### DATA SHOWN
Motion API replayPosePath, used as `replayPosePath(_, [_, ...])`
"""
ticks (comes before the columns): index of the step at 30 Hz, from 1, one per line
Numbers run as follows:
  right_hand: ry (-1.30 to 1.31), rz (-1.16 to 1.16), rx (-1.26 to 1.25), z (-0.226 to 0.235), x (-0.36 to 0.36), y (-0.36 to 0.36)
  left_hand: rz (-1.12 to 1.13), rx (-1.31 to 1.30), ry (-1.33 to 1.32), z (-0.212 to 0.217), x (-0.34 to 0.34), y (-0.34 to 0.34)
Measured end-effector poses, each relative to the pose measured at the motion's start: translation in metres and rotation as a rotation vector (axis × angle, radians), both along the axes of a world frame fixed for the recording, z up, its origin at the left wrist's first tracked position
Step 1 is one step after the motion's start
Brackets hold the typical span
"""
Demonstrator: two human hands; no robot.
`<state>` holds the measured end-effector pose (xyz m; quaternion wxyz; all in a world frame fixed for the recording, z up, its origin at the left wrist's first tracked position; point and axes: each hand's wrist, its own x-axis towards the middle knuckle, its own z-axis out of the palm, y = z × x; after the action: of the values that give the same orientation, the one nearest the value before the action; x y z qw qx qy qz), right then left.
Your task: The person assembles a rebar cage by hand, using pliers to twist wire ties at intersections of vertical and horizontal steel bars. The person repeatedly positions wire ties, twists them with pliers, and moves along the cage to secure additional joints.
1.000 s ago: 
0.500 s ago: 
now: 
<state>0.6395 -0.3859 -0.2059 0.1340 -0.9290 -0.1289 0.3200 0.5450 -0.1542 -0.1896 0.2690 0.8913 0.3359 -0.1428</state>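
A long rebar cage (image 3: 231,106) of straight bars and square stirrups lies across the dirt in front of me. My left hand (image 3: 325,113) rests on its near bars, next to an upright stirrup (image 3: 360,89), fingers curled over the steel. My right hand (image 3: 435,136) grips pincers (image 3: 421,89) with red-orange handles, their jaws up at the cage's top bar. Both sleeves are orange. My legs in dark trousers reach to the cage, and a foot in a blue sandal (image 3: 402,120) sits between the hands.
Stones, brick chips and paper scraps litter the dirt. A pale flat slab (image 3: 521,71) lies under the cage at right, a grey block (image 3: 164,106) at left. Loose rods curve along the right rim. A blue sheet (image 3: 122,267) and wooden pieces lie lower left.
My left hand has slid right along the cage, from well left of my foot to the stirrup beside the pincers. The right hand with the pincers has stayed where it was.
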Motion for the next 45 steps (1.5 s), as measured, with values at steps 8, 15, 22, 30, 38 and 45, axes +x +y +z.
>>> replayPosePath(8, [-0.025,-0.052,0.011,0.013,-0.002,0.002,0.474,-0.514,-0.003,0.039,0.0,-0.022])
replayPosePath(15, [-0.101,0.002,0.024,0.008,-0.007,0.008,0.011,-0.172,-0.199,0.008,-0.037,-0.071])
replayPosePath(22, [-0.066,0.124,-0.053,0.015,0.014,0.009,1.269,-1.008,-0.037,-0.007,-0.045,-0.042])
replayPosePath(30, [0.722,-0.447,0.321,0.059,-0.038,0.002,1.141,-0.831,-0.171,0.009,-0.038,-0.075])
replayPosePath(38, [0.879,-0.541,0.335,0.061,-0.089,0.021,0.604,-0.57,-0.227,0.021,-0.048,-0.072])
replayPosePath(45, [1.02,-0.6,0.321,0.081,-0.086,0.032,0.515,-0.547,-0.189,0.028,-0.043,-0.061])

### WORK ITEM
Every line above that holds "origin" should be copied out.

### YOUR RESPONSE
Measured end-effector poses, each relative to the pose measured at the motion's start: translation in metres and rotation as a rotation vector (axis × angle, radians), both along the axes of a world frame fixed for the recording, z up, its origin at the left wrist's first tracked position
`<state>` holds the measured end-effector pose (xyz m; quaternion wxyz; all in a world frame fixed for the recording, z up, its origin at the left wrist's first tracked position; point and axes: each hand's wrist, its own x-axis towards the middle knuckle, its own z-axis out of the palm, y = z × x; after the action: of the values that give the same orientation, the one nearest the value before the action; x y z qw qx qy qz), right then left.

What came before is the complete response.